= Action item =
Only the number should be given: how many lines below contain "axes".

= Dataset excerpt =
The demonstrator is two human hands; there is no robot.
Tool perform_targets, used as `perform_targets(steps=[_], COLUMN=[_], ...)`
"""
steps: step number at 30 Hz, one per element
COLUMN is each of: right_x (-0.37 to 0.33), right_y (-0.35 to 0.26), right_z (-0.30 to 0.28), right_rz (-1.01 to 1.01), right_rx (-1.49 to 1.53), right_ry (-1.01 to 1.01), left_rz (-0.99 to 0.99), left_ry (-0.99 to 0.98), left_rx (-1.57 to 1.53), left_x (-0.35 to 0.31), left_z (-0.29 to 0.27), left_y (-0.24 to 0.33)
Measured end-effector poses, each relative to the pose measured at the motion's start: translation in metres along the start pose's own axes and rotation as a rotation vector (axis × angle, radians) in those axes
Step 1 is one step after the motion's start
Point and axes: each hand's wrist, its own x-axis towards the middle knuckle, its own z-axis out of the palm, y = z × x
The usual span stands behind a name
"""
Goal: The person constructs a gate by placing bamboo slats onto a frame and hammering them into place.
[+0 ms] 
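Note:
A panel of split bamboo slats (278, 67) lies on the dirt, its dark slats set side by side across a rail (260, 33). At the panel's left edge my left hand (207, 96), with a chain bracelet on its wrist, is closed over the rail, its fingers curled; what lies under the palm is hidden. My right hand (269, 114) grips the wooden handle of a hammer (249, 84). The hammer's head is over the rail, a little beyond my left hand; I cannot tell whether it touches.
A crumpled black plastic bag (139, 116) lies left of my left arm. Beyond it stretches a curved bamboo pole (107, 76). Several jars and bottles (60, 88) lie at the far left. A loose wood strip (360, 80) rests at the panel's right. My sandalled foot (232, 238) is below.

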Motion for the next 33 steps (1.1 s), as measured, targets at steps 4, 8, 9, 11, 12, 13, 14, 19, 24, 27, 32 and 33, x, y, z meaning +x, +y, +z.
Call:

= Task response =
2